TASK DESCRIPTION
Every line of the material below that holds the string "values" should be copied.

SUPPLIED INFORMATION
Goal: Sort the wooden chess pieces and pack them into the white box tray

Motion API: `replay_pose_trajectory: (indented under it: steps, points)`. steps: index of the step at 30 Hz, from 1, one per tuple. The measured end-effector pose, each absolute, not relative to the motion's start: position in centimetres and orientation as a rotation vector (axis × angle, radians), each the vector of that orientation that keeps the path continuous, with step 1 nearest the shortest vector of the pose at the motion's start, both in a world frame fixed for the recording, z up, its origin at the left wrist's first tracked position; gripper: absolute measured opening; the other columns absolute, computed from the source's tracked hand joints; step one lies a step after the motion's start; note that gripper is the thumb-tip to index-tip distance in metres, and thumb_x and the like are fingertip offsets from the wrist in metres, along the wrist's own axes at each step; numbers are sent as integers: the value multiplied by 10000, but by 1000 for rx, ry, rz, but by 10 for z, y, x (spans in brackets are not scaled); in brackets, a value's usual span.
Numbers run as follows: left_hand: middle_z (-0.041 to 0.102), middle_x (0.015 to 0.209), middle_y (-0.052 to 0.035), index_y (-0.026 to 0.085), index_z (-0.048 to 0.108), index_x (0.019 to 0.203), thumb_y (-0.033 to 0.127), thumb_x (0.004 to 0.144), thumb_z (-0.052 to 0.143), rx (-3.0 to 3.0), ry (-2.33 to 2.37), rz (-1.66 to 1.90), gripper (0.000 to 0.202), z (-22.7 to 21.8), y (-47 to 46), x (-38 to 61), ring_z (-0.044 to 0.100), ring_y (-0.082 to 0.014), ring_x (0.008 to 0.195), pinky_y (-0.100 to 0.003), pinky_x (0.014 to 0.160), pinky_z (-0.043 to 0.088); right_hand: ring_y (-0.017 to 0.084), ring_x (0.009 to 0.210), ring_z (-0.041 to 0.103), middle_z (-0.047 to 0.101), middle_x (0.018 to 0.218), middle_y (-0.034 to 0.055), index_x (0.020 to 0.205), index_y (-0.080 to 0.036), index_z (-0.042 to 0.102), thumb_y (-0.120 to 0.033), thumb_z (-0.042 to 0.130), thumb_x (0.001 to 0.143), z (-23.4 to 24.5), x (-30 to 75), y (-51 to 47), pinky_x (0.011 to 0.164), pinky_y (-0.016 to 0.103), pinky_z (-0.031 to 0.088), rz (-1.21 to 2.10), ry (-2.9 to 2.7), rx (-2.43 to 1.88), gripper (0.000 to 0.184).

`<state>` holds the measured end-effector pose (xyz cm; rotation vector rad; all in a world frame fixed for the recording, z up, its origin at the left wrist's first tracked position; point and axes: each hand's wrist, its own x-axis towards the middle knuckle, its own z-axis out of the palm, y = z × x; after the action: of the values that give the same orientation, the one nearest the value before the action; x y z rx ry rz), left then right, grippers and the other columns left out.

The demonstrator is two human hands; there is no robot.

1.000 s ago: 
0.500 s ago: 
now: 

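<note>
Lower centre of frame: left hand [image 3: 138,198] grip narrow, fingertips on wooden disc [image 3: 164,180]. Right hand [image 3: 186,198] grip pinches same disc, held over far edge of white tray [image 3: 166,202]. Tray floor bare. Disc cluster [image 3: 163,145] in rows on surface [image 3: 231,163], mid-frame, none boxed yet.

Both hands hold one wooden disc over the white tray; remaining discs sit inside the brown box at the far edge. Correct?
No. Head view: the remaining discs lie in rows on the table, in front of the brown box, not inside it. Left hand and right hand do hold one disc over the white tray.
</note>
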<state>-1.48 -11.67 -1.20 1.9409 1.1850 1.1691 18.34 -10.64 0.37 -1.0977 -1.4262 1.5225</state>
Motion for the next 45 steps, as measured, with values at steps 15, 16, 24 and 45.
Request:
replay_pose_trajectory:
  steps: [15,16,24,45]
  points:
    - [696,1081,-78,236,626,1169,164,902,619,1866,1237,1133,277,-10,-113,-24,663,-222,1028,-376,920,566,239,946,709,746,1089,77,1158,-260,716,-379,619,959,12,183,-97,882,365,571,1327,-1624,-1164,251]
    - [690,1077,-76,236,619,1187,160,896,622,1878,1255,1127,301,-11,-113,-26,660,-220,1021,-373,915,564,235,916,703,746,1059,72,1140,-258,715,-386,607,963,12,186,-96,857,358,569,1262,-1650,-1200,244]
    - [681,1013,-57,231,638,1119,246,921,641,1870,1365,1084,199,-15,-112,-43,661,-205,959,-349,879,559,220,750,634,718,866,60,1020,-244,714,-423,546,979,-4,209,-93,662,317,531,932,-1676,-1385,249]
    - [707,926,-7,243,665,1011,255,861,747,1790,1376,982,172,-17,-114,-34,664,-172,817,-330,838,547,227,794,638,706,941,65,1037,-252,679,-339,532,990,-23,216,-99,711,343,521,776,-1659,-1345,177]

WORKED SOLUTION
`<state>` holds the measured end-effector pose (xyz cm; rotation vector rad; all in a world frame fixed for the recording, z up, its origin at the left wrist's first tracked position; point and axes: each hand's wrist, its own x-axis towards the middle knuckle, its own z-axis out of the palm, y = z × x; after the action: of the values that give the same orientation, the one nearest the value before the action; x y z rx ry rz), left then right, grippers and the other columns left out.
Motion for the next 45 steps, as measured, with values at steps 15, 16, 24 and 45.

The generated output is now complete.